Jonty Pearce: I suspect that those who regularly practice genuine man overboard recovery are in the minority. My own sailing habits split into chartering with our club and cruising on our own boat with my wife. The club is keen – nay, obsessional – at ensuring a proper briefing is delivered at the start of each charter cruise, followed within 24 hours by a formal MOB exercise to bring that poor Glenda the Fender back on board.

Does it happen? Yes. As, intrusive and delaying as it is to give a full briefing at the start of a charter when everybody is keen to depart, it is always given. I have known the briefing to be delayed until the night’s anchorage has been reached, if there are tidal or weather constraints, but that is rare. Retrieval of the accident prone Glenda usually happens on that first evening’s cruise, and if not, the next day. Or later in the week. Or, sometimes, not at all if the crew is experienced, cohesive, and lazy. And therein lies the problem; we are all far too excited to be aboard and sailing to remember to perform an essential lifesaving drill as a priority activity right at the start of our holiday. We must try to be consistent.

When sailing as a couple, largely at weekends, I do admit that we do not do MOB drill every time we go out. In fact, once a year is more truthful, and this is not enough even taking into account how little we actually use our floating caravan for actual sailing. And while I am confident at turning round to pick up Carol (I once succeeded first time for Carol’s ‘Cap Overboard’ recovery), neither of us is sure that Carol would swiftly be able to remember how to return to collect me.

This brings us on to the next issue. It is all very well scooping Glenda the Fender out of the water at the shrouds using the boathook; would we succeed if it was for real? In 2014 Carol and I collaborated with Yachting Monthly by investigating seven methods of getting a person in the water back topsides (Expert on Board: How a 8 stone woman can recover a 20 stone man). Of the seven methods, only climbing the stern ladder succeeded without making adaptations and development to the techniques, but we did succeed in quiet waters at anchor. This practical session was a real eye opener, and we presented our experiences to the Cruising Association MOB Seminar, followed by several lectures to yachting clubs. In fact, after we highlighted the difficulty of MOB retrieval several other yachting magazines also featured articles on the subject, and I hope a lot was learnt by all.

Last week Carol and I delivered our presentation to the Bromsgrove Boaters. It had been some time since our last talk, and the amount we had forgotten was frightening. It emphasised to us how essential it is to remind ourselves (and practice) our techniques for man overboard recovery as well as returning a real heavy body to the deck. Several large males in the audience blanched at the problems we encountered in sheltered waters; at sea we felt that the most important aspect was to keep our life insurance up to date.

At the end of the day Carol and I accepted that it was likely that the strongest (both technically and physically) sailor might end up in the water.

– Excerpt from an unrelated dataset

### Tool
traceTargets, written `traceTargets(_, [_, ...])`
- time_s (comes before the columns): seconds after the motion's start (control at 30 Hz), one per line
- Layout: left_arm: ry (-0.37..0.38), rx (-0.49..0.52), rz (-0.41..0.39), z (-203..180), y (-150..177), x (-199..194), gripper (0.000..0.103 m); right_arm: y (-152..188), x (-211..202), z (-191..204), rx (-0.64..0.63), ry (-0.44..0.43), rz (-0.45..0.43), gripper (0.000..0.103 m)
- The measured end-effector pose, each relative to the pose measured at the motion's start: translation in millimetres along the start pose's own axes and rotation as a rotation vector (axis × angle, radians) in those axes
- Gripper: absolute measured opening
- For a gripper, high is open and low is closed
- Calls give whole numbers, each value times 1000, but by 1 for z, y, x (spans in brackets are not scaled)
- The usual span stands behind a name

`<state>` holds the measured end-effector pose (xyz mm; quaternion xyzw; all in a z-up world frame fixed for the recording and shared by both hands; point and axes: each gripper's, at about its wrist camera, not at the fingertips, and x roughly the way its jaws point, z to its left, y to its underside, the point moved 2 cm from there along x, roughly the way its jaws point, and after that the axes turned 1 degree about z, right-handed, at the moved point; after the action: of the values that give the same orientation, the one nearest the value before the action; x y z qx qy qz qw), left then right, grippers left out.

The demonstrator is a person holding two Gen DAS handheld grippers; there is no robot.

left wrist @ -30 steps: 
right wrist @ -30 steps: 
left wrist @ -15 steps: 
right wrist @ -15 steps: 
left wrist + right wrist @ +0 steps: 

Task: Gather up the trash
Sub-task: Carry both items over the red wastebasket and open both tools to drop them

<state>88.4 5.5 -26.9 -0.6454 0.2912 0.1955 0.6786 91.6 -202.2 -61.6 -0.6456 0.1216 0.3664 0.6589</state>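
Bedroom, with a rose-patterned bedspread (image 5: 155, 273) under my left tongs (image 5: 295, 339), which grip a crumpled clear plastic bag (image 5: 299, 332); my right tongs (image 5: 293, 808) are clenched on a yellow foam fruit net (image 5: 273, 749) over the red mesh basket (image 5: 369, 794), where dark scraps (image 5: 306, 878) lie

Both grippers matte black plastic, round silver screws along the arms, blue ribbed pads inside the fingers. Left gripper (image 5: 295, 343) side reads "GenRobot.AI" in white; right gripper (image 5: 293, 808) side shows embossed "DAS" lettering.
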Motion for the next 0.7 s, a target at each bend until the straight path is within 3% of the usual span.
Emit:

It goes without saying that we wear lifejackets and we clip on when out sailing – prevention is better than the cure. But if I did go overboard we have developed two main techniques; if I was undamaged, we would use our aluminium ladder (with a webbing ladder attached to the bottom rung) deployed at the shrouds so I could climb back aboard. If I was unable to help myself we have a MobMat recovery device which, used with a 6:1 handybilly led back to the Genoa winch, can be used by Carol to recover me.

The lessons learnt are practice, practice, practice. Make sure that you regularly perform MOB drill, and try actually bringing an incapacitated crew member back on board. But best of all, tie on with a short tether and don’t fall off the boat!